## Stored data
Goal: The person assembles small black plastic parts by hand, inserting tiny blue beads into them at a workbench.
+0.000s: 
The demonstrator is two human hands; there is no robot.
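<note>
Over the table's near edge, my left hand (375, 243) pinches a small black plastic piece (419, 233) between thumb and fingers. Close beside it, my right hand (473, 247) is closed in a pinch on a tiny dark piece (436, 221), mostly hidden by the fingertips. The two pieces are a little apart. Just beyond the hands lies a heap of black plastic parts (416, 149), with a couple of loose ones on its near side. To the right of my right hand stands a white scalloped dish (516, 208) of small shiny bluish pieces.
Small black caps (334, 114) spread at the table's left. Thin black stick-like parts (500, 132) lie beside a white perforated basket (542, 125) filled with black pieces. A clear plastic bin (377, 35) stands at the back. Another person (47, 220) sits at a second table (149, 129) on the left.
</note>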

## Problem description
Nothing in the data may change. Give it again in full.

## Result of this task
Goal: The person assembles small black plastic parts by hand, inserting tiny blue beads into them at a workbench.
+0.000s: 
The demonstrator is two human hands; there is no robot.
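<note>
Over the table's near edge, my left hand (375, 243) pinches a small black plastic piece (419, 233) between thumb and fingers. Close beside it, my right hand (473, 247) is closed in a pinch on a tiny dark piece (436, 221), mostly hidden by the fingertips. The two pieces are a little apart. Just beyond the hands lies a heap of black plastic parts (416, 149), with a couple of loose ones on its near side. To the right of my right hand stands a white scalloped dish (516, 208) of small shiny bluish pieces.
Small black caps (334, 114) spread at the table's left. Thin black stick-like parts (500, 132) lie beside a white perforated basket (542, 125) filled with black pieces. A clear plastic bin (377, 35) stands at the back. Another person (47, 220) sits at a second table (149, 129) on the left.
</note>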

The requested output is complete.